Last year, environmental activist Greta Thunberg began her school strike against climate change. The premise was simple: every Friday, she left school to protest outside the Riksdag and wouldn’t stop until Sweden met its sustainability goals. This past Friday, I joined the strike at the very same place, along with millions of people in coordinated strikes around the world. I’ve taken some extra time to reflect and share why this is so important to me.

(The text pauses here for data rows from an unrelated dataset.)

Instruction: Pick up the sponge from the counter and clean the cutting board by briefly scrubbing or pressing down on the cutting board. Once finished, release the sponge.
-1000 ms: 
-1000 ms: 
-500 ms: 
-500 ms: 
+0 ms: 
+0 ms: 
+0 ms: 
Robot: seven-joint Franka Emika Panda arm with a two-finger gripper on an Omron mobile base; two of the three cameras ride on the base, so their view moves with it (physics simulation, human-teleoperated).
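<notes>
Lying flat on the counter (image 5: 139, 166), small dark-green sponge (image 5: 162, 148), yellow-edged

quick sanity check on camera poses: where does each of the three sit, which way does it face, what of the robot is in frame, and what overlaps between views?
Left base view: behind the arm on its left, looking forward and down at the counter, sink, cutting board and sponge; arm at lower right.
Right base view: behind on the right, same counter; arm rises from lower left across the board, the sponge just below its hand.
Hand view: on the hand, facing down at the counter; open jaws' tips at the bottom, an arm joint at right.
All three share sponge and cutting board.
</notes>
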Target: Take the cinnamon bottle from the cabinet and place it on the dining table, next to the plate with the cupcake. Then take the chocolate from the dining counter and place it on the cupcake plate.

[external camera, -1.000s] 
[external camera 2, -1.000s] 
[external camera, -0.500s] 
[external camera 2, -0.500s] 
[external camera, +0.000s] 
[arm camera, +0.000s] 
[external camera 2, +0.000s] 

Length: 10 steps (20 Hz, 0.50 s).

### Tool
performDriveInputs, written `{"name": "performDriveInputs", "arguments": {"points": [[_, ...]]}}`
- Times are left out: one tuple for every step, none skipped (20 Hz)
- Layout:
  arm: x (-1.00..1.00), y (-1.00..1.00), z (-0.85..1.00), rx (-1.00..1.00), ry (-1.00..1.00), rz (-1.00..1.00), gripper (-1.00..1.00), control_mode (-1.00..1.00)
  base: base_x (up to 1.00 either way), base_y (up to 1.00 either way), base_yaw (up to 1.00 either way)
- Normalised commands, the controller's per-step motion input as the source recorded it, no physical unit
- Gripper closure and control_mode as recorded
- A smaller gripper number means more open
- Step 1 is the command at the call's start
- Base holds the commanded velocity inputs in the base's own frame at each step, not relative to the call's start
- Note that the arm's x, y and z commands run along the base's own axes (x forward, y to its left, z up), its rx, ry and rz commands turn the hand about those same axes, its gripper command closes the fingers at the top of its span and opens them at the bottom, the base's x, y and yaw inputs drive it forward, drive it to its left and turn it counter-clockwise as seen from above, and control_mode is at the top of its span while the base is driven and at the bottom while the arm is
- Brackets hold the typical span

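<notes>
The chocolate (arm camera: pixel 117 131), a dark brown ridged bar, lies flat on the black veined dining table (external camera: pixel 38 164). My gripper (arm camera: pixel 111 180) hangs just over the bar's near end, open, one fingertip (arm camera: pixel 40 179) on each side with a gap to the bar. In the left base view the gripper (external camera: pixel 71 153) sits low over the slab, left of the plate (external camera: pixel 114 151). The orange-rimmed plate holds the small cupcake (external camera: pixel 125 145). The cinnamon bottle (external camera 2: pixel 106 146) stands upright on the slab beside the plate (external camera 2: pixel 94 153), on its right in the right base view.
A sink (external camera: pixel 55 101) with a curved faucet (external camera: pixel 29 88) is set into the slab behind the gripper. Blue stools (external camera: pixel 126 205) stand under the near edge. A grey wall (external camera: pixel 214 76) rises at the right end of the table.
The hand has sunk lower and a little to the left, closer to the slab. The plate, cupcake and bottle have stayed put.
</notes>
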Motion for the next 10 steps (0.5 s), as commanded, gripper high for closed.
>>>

I grew up learning and getting anxious about climate change, but until relatively recently it seemed like a possibility of the distant future. Then the news started to come about worsening natural disasters every year all over the world, and soon after, a hurricane hit my hometown for the first time in my life. Though fortunately there wasn’t much long-term damage, it was unlike anything I had ever personally witnessed before. A few months later, I was back at school in Ohio when the polar vortex escaped the poles and brought temperatures as cold as Antarctica with it. I was very fortunate that I was able to stay safe, and not living in the areas bearing the brunt of the weather, but not everyone has the same luck. Climate change has already affected millions of people in much more drastic ways, yet the action taken to stop it has been minimal.

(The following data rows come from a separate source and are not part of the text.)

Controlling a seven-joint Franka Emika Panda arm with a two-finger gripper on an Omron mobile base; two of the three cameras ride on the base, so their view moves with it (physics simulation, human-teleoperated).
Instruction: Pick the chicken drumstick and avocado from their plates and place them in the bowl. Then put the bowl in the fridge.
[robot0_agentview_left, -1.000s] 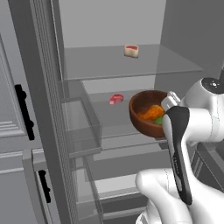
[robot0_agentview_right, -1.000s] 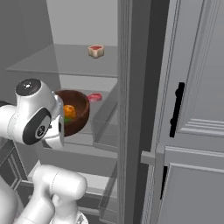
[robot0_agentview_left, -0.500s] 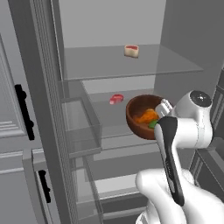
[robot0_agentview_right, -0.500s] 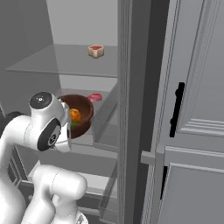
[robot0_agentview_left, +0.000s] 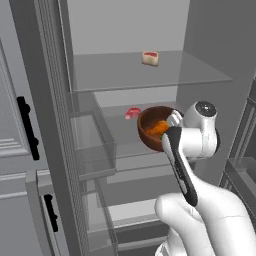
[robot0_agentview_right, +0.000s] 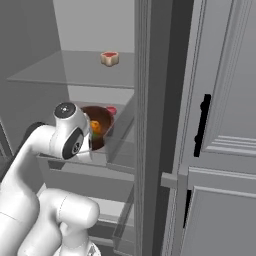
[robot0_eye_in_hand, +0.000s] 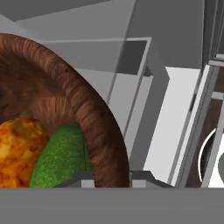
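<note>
My gripper is shut on the rim of the reddish-brown bowl, one fingertip inside the wall and one outside. The orange-brown chicken drumstick and the green avocado lie side by side in the bowl. In the left base view the bowl hangs over the middle glass shelf inside the open fridge, with the gripper at its right rim. From the right base view the bowl shows past the arm's wrist, the drumstick in it. The plates are out of view.
A small cake-like piece sits on the upper shelf. A pink meat piece lies on the middle shelf behind the bowl. A clear drawer juts out at the left. Grey cabinets with black handles flank the fridge.
The arm has carried the bowl deeper into the fridge, over the middle shelf and closer to the pink meat piece. The grip on the rim is unchanged.
</note>
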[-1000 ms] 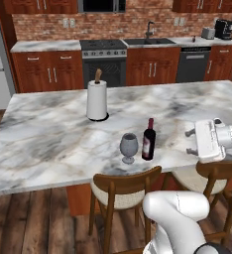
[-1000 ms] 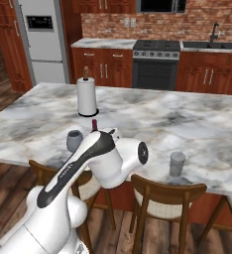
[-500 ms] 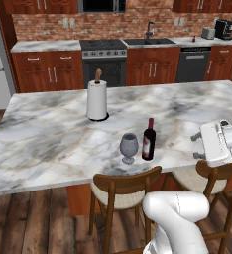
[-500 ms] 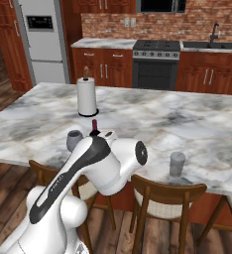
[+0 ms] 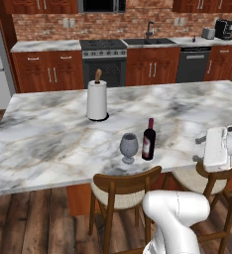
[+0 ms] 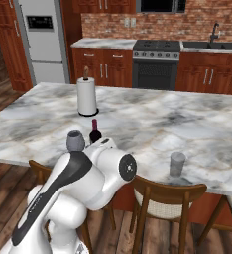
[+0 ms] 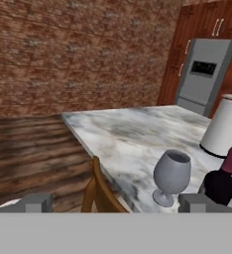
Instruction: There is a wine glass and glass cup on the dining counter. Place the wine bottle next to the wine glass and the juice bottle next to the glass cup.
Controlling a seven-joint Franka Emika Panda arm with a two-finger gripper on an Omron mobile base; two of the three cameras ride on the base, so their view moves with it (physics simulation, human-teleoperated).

But back to the present and to Sweden. Swedish environmental policies, known for being among the most progressive in the world, still have a long way to go before becoming carbon neutral—and that’s for a country already making large nationwide efforts to progress. In the US, we’re not even close to that level. I’m worried that the amount of time it will take to make a change is longer than the time we have to stop the problem from getting worse, and I’m not alone in that fear.
I was proud to stand up with Greta and millions of other demonstrators on Friday. But I’m sad that I have to.